→ **WORK REQUIRED**
Write out the data exactly from its first line onward, ending with the line in which "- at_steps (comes" appears.

→ **DATA**

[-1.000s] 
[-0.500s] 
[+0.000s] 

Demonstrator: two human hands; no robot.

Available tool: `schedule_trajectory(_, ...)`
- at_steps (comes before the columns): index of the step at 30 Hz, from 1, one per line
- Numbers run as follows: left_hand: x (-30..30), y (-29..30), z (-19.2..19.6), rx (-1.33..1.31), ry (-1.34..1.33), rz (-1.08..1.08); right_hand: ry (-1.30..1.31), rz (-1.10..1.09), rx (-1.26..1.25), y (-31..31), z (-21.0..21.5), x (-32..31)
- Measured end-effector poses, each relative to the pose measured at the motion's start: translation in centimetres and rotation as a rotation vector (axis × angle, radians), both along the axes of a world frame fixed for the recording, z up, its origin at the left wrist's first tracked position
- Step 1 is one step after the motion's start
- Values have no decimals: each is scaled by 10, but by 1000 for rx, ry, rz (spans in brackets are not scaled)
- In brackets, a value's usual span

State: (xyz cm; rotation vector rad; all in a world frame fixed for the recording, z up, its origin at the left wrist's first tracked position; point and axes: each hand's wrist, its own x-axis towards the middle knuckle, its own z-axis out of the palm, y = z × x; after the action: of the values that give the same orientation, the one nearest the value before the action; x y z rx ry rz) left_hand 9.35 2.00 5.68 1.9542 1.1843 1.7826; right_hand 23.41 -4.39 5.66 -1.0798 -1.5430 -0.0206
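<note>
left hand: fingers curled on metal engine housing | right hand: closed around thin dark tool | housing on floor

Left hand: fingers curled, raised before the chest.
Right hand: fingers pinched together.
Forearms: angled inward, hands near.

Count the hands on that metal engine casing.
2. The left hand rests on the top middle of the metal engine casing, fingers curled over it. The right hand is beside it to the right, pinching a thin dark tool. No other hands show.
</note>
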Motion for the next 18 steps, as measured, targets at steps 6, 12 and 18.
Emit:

→ **SOLUTION TO THE EXERCISE**
[-1.000s] 
[-0.500s] 
[+0.000s] 

Demonstrator: two human hands; no robot.

Available tool: `schedule_trajectory(_, ...)`
- at_steps (comes before the columns): index of the step at 30 Hz, from 1, one per line

The given output is the complete response.